[Task goal] Set down all of the entries precisely as they were written.
○ ○ ○ ○
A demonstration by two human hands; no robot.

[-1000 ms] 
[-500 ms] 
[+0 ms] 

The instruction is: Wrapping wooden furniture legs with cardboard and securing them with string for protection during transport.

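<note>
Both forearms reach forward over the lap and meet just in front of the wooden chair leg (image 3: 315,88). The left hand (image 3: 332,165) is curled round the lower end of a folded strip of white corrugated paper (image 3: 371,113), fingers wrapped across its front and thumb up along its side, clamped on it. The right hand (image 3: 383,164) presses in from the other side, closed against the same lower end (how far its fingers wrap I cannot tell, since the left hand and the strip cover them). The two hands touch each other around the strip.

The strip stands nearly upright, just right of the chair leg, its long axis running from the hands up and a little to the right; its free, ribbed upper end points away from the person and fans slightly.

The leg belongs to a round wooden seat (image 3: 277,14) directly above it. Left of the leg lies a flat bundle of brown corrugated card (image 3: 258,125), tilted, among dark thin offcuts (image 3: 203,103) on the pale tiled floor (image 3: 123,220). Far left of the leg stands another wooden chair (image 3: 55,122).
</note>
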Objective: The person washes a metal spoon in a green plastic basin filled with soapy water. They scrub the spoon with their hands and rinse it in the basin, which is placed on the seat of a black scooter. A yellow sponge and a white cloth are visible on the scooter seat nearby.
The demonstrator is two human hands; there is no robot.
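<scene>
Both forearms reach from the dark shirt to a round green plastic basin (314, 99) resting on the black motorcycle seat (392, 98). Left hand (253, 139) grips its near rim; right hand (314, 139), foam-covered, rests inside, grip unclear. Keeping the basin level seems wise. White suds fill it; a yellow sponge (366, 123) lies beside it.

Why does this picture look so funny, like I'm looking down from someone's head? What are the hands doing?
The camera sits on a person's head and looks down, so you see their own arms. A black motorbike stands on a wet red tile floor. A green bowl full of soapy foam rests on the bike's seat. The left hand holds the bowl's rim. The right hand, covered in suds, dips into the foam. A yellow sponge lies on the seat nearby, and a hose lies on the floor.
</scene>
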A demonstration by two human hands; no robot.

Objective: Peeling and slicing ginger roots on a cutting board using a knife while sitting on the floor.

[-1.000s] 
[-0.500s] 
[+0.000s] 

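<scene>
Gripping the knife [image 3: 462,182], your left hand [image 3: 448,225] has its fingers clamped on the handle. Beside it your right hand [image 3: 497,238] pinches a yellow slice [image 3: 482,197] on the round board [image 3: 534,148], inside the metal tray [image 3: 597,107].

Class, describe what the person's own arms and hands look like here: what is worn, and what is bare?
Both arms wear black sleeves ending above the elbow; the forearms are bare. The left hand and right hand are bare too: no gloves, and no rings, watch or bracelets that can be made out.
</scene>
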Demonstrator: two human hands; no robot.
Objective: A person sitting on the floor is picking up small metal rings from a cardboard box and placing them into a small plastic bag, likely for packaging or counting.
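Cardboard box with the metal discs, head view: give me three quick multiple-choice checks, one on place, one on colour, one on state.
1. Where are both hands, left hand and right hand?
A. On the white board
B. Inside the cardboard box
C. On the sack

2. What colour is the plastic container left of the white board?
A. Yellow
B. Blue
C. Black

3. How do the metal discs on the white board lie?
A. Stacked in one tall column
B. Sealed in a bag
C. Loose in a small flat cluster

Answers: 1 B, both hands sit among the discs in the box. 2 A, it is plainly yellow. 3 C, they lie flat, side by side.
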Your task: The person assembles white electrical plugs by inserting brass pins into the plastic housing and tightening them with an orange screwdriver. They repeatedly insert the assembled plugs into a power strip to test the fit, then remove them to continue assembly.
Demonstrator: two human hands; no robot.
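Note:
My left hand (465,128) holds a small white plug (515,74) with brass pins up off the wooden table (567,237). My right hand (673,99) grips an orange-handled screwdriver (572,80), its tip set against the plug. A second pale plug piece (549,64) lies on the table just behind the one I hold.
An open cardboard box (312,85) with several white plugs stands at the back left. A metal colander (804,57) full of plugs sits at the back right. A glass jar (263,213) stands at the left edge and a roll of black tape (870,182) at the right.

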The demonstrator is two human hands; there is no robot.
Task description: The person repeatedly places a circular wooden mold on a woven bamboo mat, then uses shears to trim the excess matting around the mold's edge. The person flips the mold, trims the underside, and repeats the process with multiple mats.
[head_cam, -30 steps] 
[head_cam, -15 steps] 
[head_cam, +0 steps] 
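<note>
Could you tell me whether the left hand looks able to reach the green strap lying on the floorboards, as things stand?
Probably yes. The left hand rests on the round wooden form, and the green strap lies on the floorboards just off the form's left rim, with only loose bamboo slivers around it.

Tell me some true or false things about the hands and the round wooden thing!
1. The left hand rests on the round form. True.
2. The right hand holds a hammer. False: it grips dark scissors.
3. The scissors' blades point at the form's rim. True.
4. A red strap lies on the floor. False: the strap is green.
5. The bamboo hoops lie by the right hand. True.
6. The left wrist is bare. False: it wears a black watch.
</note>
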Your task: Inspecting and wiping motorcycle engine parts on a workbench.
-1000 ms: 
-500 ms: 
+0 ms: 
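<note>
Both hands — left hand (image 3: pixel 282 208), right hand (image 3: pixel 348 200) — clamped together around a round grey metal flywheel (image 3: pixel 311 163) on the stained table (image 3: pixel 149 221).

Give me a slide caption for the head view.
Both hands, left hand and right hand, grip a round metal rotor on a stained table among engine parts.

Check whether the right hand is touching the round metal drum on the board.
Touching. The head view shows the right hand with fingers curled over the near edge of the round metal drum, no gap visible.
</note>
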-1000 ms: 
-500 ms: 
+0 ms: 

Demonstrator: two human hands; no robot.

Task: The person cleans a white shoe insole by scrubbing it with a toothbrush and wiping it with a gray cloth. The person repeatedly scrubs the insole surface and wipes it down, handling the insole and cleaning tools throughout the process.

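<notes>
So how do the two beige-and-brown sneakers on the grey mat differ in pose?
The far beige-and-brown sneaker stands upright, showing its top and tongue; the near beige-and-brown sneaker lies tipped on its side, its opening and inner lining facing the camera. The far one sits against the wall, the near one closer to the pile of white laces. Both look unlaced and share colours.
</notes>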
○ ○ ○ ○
[Completed task]
A demonstration by two human hands; no robot.

[-1000 ms] 
[-500 ms] 
[+0 ms] 

The instruction is: Wrapping wooden furniture legs with cardboard and securing them with string for protection during transport.

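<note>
Both forearms reach forward over the lap and meet just in front of the wooden chair leg (image 3: 315,88). The left hand (image 3: 332,165) is curled round the lower end of a folded strip of white corrugated paper (image 3: 371,113), fingers wrapped across its front and thumb up along its side, clamped on it. The right hand (image 3: 383,164) presses in from the other side, closed against the same lower end (how far its fingers wrap I cannot tell, since the left hand and the strip cover them). The two hands touch each other around the strip.

The strip stands nearly upright, just right of the chair leg, its long axis running from the hands up and a little to the right; its free, ribbed upper end points away from the person and fans slightly.

The leg belongs to a round wooden seat (image 3: 277,14) directly above it. Left of the leg lies a flat bundle of brown corrugated card (image 3: 258,125), tilted, among dark thin offcuts (image 3: 203,103) on the pale tiled floor (image 3: 123,220). Far left of the leg stands another wooden chair (image 3: 55,122).
</note>
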Objective: The person washes a metal spoon in a green plastic basin filled with soapy water. They scrub the spoon with their hands and rinse it in the basin, which is placed on the seat of a black scooter. A yellow sponge and a white cloth are visible on the scooter seat nearby.
The demonstrator is two human hands; there is no robot.
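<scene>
Both forearms reach from the dark shirt to a round green plastic basin (314, 99) resting on the black motorcycle seat (392, 98). Left hand (253, 139) grips its near rim; right hand (314, 139), foam-covered, rests inside, grip unclear. Keeping the basin level seems wise. White suds fill it; a yellow sponge (366, 123) lies beside it.

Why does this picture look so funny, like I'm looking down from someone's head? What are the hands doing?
The camera sits on a person's head and looks down, so you see their own arms. A black motorbike stands on a wet red tile floor. A green bowl full of soapy foam rests on the bike's seat. The left hand holds the bowl's rim. The right hand, covered in suds, dips into the foam. A yellow sponge lies on the seat nearby, and a hose lies on the floor.
</scene>
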A demonstration by two human hands; no robot.

Objective: Peeling and slicing ginger roots on a cutting board using a knife while sitting on the floor.

[-1.000s] 
[-0.500s] 
[+0.000s] 

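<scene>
Gripping the knife [image 3: 462,182], your left hand [image 3: 448,225] has its fingers clamped on the handle. Beside it your right hand [image 3: 497,238] pinches a yellow slice [image 3: 482,197] on the round board [image 3: 534,148], inside the metal tray [image 3: 597,107].

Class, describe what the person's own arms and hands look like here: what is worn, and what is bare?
Both arms wear black sleeves ending above the elbow; the forearms are bare. The left hand and right hand are bare too: no gloves, and no rings, watch or bracelets that can be made out.
</scene>
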Demonstrator: two human hands; no robot.
Objective: A person sitting on the floor is picking up small metal rings from a cardboard box and placing them into a small plastic bag, likely for packaging or counting.
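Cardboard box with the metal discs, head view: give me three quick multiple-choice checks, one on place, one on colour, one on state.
1. Where are both hands, left hand and right hand?
A. On the white board
B. Inside the cardboard box
C. On the sack

2. What colour is the plastic container left of the white board?
A. Yellow
B. Blue
C. Black

3. How do the metal discs on the white board lie?
A. Stacked in one tall column
B. Sealed in a bag
C. Loose in a small flat cluster

Answers: 1 B, both hands sit among the discs in the box. 2 A, it is plainly yellow. 3 C, they lie flat, side by side.
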Your task: The person assembles white electrical plugs by inserting brass pins into the plastic housing and tightening them with an orange screwdriver. They repeatedly insert the assembled plugs into a power strip to test the fit, then remove them to continue assembly.
Demonstrator: two human hands; no robot.
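Note:
My left hand (465,128) holds a small white plug (515,74) with brass pins up off the wooden table (567,237). My right hand (673,99) grips an orange-handled screwdriver (572,80), its tip set against the plug. A second pale plug piece (549,64) lies on the table just behind the one I hold.
An open cardboard box (312,85) with several white plugs stands at the back left. A metal colander (804,57) full of plugs sits at the back right. A glass jar (263,213) stands at the left edge and a roll of black tape (870,182) at the right.
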
The demonstrator is two human hands; there is no robot.
Task description: The person repeatedly places a circular wooden mold on a woven bamboo mat, then uses shears to trim the excess matting around the mold's edge. The person flips the mold, trims the underside, and repeats the process with multiple mats.
[head_cam, -30 steps] 
[head_cam, -15 steps] 
[head_cam, +0 steps] 
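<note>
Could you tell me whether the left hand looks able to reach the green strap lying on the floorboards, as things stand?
Probably yes. The left hand rests on the round wooden form, and the green strap lies on the floorboards just off the form's left rim, with only loose bamboo slivers around it.

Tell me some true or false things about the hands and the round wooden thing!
1. The left hand rests on the round form. True.
2. The right hand holds a hammer. False: it grips dark scissors.
3. The scissors' blades point at the form's rim. True.
4. A red strap lies on the floor. False: the strap is green.
5. The bamboo hoops lie by the right hand. True.
6. The left wrist is bare. False: it wears a black watch.
</note>
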Your task: Inspecting and wiping motorcycle engine parts on a workbench.
-1000 ms: 
-500 ms: 
+0 ms: 
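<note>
Both hands — left hand (image 3: pixel 282 208), right hand (image 3: pixel 348 200) — clamped together around a round grey metal flywheel (image 3: pixel 311 163) on the stained table (image 3: pixel 149 221).

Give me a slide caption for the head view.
Both hands, left hand and right hand, grip a round metal rotor on a stained table among engine parts.

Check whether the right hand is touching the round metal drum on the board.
Touching. The head view shows the right hand with fingers curled over the near edge of the round metal drum, no gap visible.
</note>
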-1000 ms: 
-500 ms: 
+0 ms: 

Demonstrator: two human hands; no robot.

Task: The person cleans a white shoe insole by scrubbing it with a toothbrush and wiping it with a gray cloth. The person repeatedly scrubs the insole surface and wipes it down, handling the insole and cleaning tools throughout the process.

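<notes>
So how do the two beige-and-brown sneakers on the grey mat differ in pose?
The far beige-and-brown sneaker stands upright, showing its top and tongue; the near beige-and-brown sneaker lies tipped on its side, its opening and inner lining facing the camera. The far one sits against the wall, the near one closer to the pile of white laces. Both look unlaced and share colours.
</notes>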

Output for the exercise is now complete.